We are about to launch a master and two replicas (utilizing delta-syncrepl) running in Ubuntu 10.04 on a VMware VSphere ESXi 4.0 cluster with four IBM x3650-M2's (2 Quad Nahalem and 64GB memory each) with virtual disks carved from NFS mounts to all of the VSphere servers in the cluster to facilitate HA and FT - by the VMware book.
(BTW, I took one of Howard's old posts to heart and we are following the Ubuntu playbook and we have purchased Canonical 24x7 support/maintenance. :-) )
We have had no problems with this environment in development and get better results than on bare metal with or without RAID. I know that it is recommended that the logs live on another "disk" from the database and RAID is frowned upon, but I have difficulty with a few points:
- Separate, unprotected disks seems illogical. The last log and the
BDB files are necessary to start BDB in slapd, correct? So, if you lose either disk, you're in trouble. Backups are ok, but daily seems too long a time. Seeing as we process new user accounts every 15 minutes, this would not be ideal for us.
Yes, slapd requires the last transaction logs in order to recover a corrupted database, but the risks can be minimized by setting appropriate checkpoints. Writing new entries every 15 minutes wouldn't cause much trouble if you checkpoint every 4K and every 3 minutes.
- RAID-1 I can understand having an issue on writes. But what about
LUNs in FC from a NetApp 3140? Virtual disks on NFS in VMware? Both of these are in the best practices of both VMware and NetApp documentation.
Just a scenario based on my own experience: a organisation wide addressbook with some 100,000 user entries, each user may have arbitrary private addressbooks underneath its entry node. Mail clients use this addressbook for address completion, mail clients are badly configured to use the root entry as search base. Can you imagine the number of parallel read operations? In addition to this read operations consecutive write operations of adding new entries, writing to index databases writing transaction logs. If you do not allow the transaction logs to reside on a different disk, you sure will experience db deadlocks in search opeerations.

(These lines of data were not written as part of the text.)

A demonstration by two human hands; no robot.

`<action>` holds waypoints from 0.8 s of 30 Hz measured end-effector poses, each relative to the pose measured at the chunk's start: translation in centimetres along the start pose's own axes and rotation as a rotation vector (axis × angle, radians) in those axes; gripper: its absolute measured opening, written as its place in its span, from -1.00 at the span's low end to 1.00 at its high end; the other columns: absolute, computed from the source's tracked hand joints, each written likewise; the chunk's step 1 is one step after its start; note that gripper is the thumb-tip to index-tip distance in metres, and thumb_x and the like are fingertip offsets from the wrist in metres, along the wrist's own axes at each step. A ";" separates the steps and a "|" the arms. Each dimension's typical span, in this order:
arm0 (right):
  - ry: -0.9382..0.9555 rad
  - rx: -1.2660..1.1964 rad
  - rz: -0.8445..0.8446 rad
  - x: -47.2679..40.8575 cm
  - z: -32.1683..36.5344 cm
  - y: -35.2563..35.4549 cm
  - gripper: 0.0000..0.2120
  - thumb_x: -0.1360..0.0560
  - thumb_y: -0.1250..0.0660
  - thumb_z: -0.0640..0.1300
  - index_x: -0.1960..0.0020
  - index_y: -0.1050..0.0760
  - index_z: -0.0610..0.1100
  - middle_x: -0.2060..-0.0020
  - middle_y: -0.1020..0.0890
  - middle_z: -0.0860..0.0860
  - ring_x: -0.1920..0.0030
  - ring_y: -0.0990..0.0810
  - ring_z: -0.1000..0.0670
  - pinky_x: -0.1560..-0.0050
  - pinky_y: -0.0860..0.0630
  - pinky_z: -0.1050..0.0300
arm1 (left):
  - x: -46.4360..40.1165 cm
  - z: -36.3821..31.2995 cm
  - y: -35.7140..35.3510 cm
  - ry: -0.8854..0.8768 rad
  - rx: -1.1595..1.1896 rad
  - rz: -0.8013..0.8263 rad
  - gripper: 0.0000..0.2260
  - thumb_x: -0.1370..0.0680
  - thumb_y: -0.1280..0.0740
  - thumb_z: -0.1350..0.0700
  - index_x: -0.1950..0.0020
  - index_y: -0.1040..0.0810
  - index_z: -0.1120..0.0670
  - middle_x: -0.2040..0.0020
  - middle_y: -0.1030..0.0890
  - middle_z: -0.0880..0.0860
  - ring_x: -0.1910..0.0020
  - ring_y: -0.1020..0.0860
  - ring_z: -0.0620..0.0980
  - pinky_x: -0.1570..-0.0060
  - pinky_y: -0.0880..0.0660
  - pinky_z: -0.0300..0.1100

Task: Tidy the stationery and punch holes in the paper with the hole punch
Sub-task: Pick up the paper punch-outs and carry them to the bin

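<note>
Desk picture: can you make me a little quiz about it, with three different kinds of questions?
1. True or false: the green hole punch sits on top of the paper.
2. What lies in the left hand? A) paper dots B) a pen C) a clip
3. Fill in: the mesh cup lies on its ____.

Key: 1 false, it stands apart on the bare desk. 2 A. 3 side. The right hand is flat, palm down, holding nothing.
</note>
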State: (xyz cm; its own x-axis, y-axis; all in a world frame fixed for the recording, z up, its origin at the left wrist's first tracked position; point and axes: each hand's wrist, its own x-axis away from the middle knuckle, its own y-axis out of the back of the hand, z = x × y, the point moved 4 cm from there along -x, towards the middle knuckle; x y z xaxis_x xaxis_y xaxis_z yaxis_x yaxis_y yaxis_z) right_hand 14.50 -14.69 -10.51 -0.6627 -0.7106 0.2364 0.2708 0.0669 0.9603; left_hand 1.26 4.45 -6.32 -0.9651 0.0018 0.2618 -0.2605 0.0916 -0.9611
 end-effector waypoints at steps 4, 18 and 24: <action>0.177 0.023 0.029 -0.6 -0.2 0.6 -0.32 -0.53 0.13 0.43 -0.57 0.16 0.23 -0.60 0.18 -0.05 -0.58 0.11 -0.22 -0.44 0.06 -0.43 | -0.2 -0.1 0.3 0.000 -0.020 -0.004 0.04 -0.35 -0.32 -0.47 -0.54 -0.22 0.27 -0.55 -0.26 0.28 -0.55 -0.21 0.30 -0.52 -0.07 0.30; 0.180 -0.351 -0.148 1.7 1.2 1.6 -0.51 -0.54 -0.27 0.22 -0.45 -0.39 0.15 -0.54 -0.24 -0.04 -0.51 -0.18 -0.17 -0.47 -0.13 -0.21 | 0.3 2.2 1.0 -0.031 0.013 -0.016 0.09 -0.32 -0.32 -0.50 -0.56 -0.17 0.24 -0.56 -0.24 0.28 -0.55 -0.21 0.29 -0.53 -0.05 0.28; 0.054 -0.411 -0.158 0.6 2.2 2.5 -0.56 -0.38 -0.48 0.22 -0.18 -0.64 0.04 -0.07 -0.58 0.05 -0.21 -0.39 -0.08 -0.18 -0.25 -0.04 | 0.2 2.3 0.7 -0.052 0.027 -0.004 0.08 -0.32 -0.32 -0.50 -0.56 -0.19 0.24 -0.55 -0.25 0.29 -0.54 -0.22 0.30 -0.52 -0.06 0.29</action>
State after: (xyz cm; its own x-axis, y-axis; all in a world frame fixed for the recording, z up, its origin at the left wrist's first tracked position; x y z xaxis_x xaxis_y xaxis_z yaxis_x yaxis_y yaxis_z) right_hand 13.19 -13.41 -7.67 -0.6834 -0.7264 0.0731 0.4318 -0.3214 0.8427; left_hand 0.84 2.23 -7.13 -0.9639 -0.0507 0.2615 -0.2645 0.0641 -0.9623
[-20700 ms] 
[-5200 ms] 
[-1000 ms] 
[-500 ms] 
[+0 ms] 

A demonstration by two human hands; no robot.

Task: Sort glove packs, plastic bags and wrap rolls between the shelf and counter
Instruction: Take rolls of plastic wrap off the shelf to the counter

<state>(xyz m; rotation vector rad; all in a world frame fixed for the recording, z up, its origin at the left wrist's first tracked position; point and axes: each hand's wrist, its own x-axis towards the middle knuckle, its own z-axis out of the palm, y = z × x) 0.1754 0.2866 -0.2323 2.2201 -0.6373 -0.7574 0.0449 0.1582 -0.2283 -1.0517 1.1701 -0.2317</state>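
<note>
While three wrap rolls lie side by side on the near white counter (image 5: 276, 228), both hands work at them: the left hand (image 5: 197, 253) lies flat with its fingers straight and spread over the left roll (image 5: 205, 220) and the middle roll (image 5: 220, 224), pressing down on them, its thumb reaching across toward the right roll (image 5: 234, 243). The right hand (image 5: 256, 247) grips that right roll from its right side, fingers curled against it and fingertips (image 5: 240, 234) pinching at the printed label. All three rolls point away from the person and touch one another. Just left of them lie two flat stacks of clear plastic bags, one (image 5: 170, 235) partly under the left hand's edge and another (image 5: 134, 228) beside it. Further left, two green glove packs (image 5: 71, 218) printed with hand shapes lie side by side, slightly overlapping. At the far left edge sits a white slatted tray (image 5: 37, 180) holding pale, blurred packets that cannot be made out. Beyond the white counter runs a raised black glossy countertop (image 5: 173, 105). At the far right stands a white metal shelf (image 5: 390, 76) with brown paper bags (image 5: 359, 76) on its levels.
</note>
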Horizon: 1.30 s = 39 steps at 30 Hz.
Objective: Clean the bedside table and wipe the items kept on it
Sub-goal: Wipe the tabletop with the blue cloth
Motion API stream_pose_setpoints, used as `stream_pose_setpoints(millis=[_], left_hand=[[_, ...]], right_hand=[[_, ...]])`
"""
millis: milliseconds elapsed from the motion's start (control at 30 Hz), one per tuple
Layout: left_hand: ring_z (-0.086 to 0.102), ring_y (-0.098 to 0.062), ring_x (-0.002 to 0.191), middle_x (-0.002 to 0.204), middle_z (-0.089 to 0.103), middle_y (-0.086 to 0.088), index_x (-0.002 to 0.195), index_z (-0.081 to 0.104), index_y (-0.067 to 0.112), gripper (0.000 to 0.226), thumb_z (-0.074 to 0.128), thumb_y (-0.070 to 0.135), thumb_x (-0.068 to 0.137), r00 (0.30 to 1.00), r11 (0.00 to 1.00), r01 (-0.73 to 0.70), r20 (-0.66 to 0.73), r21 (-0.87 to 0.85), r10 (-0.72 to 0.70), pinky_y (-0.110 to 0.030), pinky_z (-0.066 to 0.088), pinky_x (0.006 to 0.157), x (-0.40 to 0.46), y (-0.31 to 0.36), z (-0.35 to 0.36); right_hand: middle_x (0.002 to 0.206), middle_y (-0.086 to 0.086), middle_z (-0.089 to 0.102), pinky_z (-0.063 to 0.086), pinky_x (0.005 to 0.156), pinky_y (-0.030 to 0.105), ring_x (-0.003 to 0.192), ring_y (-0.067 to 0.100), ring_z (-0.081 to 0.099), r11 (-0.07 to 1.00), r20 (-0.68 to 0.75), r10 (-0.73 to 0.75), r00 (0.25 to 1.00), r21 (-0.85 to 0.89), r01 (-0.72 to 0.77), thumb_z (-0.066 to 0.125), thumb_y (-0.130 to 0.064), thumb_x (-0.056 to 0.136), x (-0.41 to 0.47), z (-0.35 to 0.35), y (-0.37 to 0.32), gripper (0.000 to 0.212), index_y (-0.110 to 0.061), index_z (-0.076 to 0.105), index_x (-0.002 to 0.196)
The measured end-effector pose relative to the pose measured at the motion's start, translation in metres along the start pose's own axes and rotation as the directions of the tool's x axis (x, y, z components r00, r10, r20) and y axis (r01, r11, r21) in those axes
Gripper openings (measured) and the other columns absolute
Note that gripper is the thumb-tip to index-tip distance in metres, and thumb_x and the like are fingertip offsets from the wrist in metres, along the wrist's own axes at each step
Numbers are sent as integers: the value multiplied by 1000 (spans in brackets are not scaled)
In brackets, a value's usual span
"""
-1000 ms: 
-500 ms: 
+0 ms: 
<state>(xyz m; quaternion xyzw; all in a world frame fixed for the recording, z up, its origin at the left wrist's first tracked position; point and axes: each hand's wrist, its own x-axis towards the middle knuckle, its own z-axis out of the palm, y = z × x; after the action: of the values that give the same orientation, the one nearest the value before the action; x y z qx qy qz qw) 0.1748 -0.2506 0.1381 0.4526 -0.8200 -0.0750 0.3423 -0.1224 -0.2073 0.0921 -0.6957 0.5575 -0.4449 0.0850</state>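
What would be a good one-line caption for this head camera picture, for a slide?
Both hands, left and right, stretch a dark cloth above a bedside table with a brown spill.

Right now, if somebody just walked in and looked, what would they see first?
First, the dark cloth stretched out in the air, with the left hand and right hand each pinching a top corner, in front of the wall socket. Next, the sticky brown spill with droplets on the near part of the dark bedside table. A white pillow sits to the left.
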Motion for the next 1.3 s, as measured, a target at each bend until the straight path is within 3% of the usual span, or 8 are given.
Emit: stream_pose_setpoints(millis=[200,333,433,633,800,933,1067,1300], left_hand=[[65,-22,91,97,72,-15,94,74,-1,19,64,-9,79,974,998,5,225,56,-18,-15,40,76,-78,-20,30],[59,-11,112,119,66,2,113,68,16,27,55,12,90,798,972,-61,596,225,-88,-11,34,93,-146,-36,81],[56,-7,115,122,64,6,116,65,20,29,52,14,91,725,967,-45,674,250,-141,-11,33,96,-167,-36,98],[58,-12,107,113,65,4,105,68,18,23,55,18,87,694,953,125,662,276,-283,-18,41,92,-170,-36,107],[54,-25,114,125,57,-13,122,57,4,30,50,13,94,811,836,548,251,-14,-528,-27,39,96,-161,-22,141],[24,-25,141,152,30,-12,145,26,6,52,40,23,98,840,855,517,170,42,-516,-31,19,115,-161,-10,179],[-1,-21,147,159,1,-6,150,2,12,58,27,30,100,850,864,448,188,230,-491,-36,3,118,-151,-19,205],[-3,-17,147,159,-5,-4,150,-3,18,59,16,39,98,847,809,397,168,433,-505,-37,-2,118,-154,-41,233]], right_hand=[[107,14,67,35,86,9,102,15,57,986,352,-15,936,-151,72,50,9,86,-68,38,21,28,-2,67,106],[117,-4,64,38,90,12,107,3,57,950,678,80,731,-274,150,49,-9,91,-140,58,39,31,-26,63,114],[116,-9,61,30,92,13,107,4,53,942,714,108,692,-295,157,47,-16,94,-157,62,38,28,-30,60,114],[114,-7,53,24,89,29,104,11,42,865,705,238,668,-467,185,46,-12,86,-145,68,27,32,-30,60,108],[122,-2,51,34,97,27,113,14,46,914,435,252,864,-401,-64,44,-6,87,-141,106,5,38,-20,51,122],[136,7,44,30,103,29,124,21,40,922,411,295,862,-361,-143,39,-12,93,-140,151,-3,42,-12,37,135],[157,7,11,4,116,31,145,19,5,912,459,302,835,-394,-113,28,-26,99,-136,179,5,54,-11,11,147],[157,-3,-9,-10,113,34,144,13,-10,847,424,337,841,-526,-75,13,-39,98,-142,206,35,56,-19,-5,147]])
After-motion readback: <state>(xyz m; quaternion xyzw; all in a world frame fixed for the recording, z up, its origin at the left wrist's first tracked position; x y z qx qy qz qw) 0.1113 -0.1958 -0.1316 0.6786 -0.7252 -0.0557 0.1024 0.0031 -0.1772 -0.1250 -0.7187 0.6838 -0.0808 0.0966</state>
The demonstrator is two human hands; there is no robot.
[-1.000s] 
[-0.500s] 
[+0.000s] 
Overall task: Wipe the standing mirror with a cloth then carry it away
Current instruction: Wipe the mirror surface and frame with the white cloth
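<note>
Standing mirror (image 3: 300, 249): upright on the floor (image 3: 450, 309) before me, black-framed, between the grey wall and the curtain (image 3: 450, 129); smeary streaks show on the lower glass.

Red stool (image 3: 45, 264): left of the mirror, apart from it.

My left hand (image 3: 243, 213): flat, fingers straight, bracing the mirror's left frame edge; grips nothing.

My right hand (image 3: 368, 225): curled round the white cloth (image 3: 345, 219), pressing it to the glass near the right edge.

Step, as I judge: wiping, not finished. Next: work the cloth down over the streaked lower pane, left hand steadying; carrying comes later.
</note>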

- 13-disk 7200RPM SATA RAID-DP (NetApp) is far faster than a single
disk, dual diak or RAID-1, so why wouldn't you use SAN/NAS storage?
I seriously want to understand the VM concern as it pertains to OpenLDAP. I think more and more people are doing this very thing and will benefit from this discussion.
The main concern is performance. If you only expect a few connections per second, performance is not a questions, but if you expect a few thousend connections per second, performance is an issue.